LISTED RECORDS:
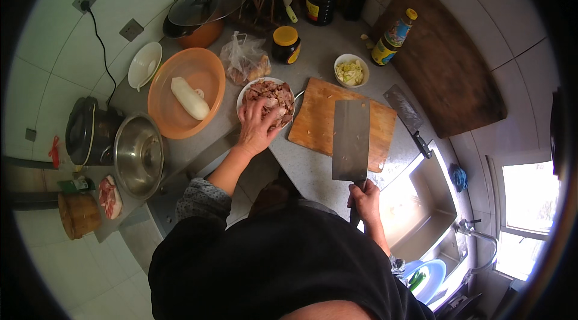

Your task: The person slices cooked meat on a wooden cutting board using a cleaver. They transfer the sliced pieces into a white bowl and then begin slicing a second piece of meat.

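Note:
My left hand rests over a white bowl heaped with sliced brown meat. Its fingers are spread and touch the slices; what lies under the palm is hidden. In my right hand is the dark handle of a Chinese cleaver. The broad blade points away from me, above the wooden cutting board, and small bits cling to it. A few scraps dot the board. Just beyond the board stands a small white bowl of chopped pale-green vegetable.
An orange basin holds a peeled white radish. Left of it sits a steel bowl, with raw meat nearby. A second knife lies beside the sink. Jars and a sauce bottle stand at the back.

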`<state>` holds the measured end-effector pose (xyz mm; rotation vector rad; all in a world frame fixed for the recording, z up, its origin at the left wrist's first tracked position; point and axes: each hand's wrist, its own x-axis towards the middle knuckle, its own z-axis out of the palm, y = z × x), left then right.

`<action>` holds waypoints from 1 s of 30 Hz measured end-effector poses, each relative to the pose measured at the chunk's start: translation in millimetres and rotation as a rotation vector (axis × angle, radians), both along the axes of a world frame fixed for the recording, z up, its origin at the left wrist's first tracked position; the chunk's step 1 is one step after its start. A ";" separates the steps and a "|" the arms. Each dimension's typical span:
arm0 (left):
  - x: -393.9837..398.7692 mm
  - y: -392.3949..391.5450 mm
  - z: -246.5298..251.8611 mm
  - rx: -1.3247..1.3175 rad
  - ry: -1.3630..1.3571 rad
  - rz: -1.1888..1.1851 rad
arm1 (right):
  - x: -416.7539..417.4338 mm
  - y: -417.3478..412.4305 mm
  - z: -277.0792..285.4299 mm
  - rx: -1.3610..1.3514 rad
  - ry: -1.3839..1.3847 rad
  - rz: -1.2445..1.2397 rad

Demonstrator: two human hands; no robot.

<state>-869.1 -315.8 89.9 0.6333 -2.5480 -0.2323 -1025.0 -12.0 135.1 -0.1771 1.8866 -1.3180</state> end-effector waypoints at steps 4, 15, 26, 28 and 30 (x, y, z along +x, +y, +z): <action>-22.9 11.8 -5.4 -0.093 -0.066 -0.121 | 1.7 2.2 -1.1 0.009 0.036 0.020; -48.8 0.7 -28.0 -0.149 -0.119 0.049 | 1.6 7.2 3.8 -0.004 0.055 -0.006; -39.6 -3.7 2.2 0.036 0.153 0.072 | 1.3 18.7 6.7 0.013 0.075 -0.071; -34.9 -28.9 -3.5 0.208 0.276 0.260 | 0.4 19.8 7.2 0.020 0.095 -0.085; -36.3 -57.8 -7.5 0.356 0.381 0.379 | -0.1 26.0 5.9 0.022 0.128 -0.119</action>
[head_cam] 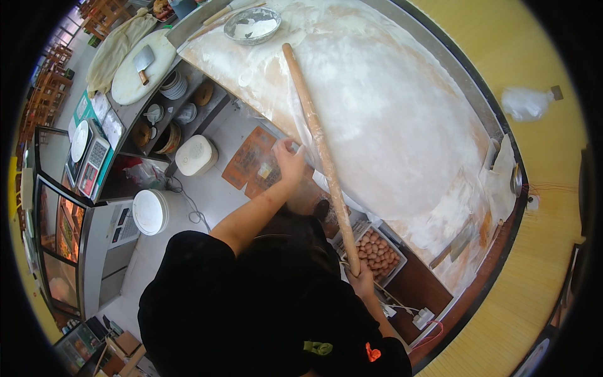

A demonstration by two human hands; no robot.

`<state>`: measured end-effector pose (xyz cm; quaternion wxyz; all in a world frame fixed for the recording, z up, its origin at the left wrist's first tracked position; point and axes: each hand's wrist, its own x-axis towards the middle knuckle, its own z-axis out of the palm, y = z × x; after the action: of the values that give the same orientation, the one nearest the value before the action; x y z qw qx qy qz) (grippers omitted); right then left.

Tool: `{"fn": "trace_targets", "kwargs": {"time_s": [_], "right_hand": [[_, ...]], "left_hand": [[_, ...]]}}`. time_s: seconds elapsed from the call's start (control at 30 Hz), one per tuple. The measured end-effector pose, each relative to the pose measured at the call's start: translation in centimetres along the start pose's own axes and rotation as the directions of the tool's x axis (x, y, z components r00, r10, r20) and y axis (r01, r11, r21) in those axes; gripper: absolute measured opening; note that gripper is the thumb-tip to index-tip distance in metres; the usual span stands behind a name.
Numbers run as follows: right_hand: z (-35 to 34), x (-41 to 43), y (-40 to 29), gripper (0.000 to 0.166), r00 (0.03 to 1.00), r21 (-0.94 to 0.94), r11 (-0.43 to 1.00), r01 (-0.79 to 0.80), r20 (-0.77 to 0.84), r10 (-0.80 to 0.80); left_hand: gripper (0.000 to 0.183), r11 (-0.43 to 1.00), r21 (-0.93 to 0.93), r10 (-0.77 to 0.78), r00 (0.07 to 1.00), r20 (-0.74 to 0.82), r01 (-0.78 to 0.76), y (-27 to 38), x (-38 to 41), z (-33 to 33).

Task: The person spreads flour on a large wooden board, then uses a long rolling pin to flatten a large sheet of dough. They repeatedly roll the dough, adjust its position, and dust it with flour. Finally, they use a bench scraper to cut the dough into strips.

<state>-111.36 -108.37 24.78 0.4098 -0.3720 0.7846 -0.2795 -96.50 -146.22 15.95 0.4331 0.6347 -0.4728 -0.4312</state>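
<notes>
A large thin sheet of dough (395,127), dusted with flour, covers much of the worktable before me. Its near edge hangs over the table's front edge. A long wooden rolling pin (316,127) lies slantwise across the sheet, its far end resting near the flour bowl. My right hand (362,282) grips the pin's near end, beyond the table edge and above a crate of eggs. My left hand (289,162) is at the front edge with fingers curled, close beside the hanging dough. Whether its fingertips pinch the dough cannot be told.
A metal bowl of flour (253,26) stands at the far left of the table. A dough cutter (459,245) lies at the right. The egg crate (379,252) sits below the edge. Leftward are a cleaver (143,61) on a round board, a scale (92,160) and a white bucket (150,212).
</notes>
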Motion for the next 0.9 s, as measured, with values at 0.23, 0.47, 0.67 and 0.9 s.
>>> {"fn": "trace_targets", "kwargs": {"time_s": [0.23, 0.47, 0.67, 0.9], "right_hand": [[-10.7, 1.6, 3.3, 0.028, 0.994, -0.351, 0.934, 0.067, -0.058, -0.093], [-19.2, 6.6, 5.8, 0.028, 0.965, -0.477, 0.861, 0.175, -0.092, -0.247], [-24.4, 12.2, 5.8, 0.027, 0.961, -0.539, 0.804, 0.253, 0.042, -0.274], [-28.7, 21.2, 6.3, 0.029, 0.912, -0.691, 0.61, 0.388, 0.194, -0.361]], "left_hand": [[0.058, 0.826, 0.562, 0.089, 0.973, -0.213, 0.047, 7.9, 5.4, 3.0], [0.028, 0.728, 0.685, 0.276, 0.908, -0.314, 0.016, 5.8, 8.1, 3.5], [0.015, 0.986, 0.116, -0.042, 0.846, -0.532, 0.122, 5.9, 10.5, 2.1], [0.029, 0.988, -0.086, -0.156, 0.83, -0.536, 0.129, 3.8, 10.2, 1.0]]}}
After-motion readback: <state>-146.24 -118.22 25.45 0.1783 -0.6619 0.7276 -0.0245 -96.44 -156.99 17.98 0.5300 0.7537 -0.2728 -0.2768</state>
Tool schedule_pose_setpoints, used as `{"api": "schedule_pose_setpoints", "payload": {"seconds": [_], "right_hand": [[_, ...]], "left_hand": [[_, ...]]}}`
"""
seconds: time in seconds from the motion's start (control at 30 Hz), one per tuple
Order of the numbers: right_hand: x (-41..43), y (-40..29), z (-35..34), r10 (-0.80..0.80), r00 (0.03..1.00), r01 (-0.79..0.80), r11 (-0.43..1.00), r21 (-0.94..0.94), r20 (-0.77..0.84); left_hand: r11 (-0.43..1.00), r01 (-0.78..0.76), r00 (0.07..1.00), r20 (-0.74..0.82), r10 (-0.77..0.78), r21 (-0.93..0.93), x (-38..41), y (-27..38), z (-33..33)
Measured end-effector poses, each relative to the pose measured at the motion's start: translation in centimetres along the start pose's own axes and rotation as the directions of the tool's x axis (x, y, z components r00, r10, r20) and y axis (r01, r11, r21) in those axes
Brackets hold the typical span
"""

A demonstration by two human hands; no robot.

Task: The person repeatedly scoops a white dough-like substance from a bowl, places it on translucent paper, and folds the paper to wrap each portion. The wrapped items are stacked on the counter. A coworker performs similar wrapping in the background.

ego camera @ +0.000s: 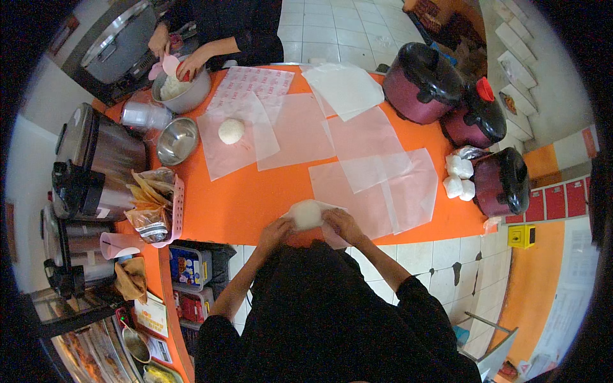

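Note:
At the near edge of the orange table a rounded mound of white rice (307, 214) rests on a sheet of wrapping paper (335, 237). My left hand (277, 231) pinches the paper on the mound's left side, and my right hand (343, 225) grips it on the right. Farther left, a second rice mound (231, 131) sits on another paper sheet (215, 160). Several translucent sheets (297, 129) overlap across the table. Four-sided white wrapped bundles (459, 177) are grouped at the right, beside a rice cooker.
A co-worker's hands (191, 64) hold a pink scoop and a red cup over a rice pot (194, 98). Dark red cookers (421, 84) line the right side. At left stand a steel bowl (177, 141), large cookers (112, 158) and a pink basket (178, 206) of packets.

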State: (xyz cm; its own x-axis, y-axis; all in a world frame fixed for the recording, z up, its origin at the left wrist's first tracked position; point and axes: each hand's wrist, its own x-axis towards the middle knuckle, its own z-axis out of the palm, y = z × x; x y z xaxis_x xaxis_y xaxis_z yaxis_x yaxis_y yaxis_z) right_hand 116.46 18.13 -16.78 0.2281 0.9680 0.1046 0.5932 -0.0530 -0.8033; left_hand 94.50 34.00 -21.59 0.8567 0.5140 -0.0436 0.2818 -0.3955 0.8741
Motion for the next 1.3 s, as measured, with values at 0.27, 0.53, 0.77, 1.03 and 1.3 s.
{"api": "schedule_pose_setpoints", "payload": {"seconds": [0.27,0.53,0.77,1.03,1.3], "right_hand": [[4.0,0.7,0.2,0.025,0.999,-0.016,0.950,-0.312,0.024],[6.6,-1.6,-0.1,0.198,0.979,-0.132,0.810,-0.571,0.055],[5.1,0.0,-1.9,0.063,0.980,-0.121,0.940,0.319,0.186],[3.1,-3.1,-0.7,0.227,0.934,-0.326,0.232,0.916,0.275],[5.1,-11.0,-2.3,0.316,0.933,-0.176,-0.012,0.984,0.171]], "left_hand": [[0.990,0.105,0.990,0.102,-0.095,-0.098,5.0,-1.6,-1.8],[0.875,-0.130,0.983,0.174,0.054,0.466,9.4,3.2,-3.4],[0.989,-0.108,0.906,0.420,0.056,0.103,8.2,6.2,-4.8],[0.748,0.215,0.936,0.351,0.025,-0.628,4.2,10.6,-6.8],[0.574,-0.113,0.990,-0.139,-0.001,-0.811,4.4,14.0,-4.7]]}}
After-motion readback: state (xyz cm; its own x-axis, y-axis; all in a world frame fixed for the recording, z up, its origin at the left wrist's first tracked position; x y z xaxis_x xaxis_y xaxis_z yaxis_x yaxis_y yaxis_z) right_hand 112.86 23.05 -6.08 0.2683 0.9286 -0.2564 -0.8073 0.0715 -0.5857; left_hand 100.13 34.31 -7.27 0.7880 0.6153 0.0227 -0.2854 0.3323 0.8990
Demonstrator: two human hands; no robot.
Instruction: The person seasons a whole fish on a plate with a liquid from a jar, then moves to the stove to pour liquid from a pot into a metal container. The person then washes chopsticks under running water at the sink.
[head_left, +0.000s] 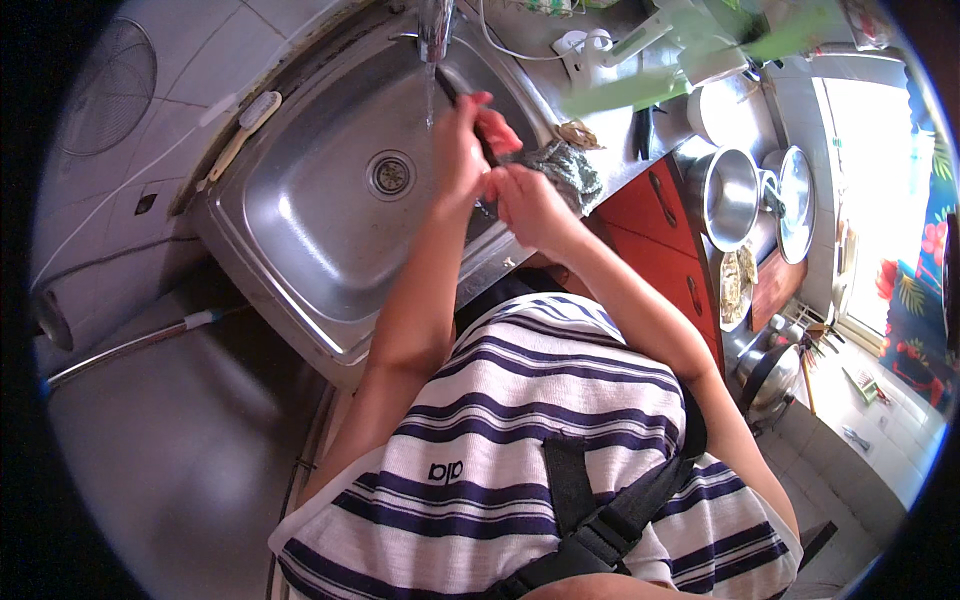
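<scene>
Over the right side of the stainless steel sink (300, 172), my left hand (459, 154) is closed around a long, thin dark object (448, 84). Its kind cannot be told, as the fingers cover much of it. My right hand (525, 201) grips around its near end, close beside the left hand. A thin stream of water runs from the chrome faucet (435, 30), just left of the object's far end. The drain (391, 175) lies left of my hands. A crumpled grey-green cloth (564, 174) rests on the sink's right edge, beyond my right hand.
A brush (247, 131) lies on the sink's left rim. A blurred translucent green thing (637, 91) shows above the right counter. Farther right are a steel bowl (731, 199), a glass lid (795, 202), a wooden cutting board (780, 285) and red cabinet fronts (652, 232).
</scene>
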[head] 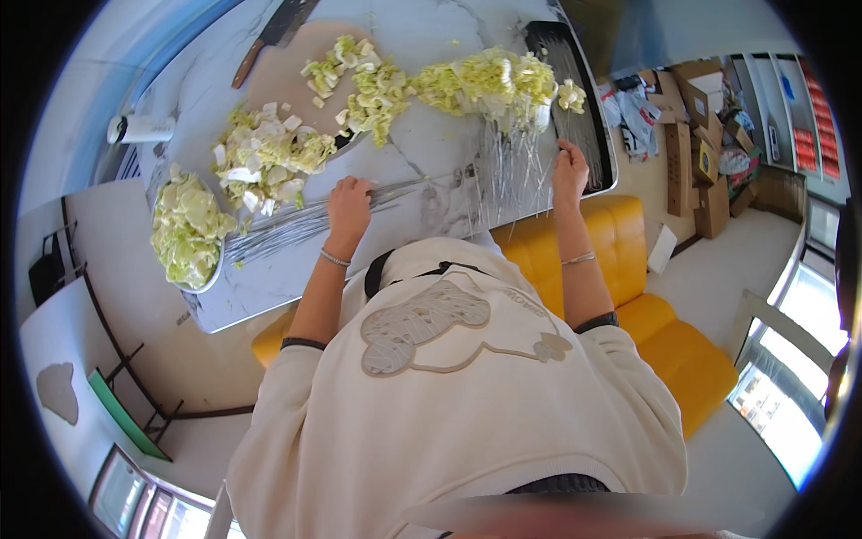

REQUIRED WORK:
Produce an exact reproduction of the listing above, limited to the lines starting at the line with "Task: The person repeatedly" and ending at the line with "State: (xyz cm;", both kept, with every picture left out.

REPLY TO THE EXERCISE:
Task: The person repeatedly scoops a white dough-like substance from a bowl, places it on translucent paper, and folds the paper to wrap each portion. The wrapped items are stacked on the counter. A coworker performs similar wrapping in the background.

ego camera @ +0.000s: 

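Note:
At the near edge of the orange table a rounded mound of white rice (307, 214) rests on a sheet of wrapping paper (335, 237). My left hand (277, 231) pinches the paper on the mound's left side, and my right hand (343, 225) grips it on the right. Farther left, a second rice mound (231, 131) sits on another paper sheet (215, 160). Several translucent sheets (297, 129) overlap across the table. Four-sided white wrapped bundles (459, 177) are grouped at the right, beside a rice cooker.
A co-worker's hands (191, 64) hold a pink scoop and a red cup over a rice pot (194, 98). Dark red cookers (421, 84) line the right side. At left stand a steel bowl (177, 141), large cookers (112, 158) and a pink basket (178, 206) of packets.
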
State: (xyz cm; its own x-axis, y-axis; all in a world frame fixed for the recording, z up, its origin at the left wrist's first tracked position; point and axes: each hand's wrist, its own x-axis towards the middle knuckle, its own z-axis out of the palm, y = z × x; x y z xaxis_x xaxis_y xaxis_z yaxis_x yaxis_y yaxis_z) right_hand 116.46 18.13 -16.78 0.2281 0.9680 0.1046 0.5932 -0.0530 -0.8033; left_hand 94.50 34.00 -21.59 0.8567 0.5140 -0.0436 0.2818 -0.3955 0.8741

Nothing remains to be done, and the exercise is complete.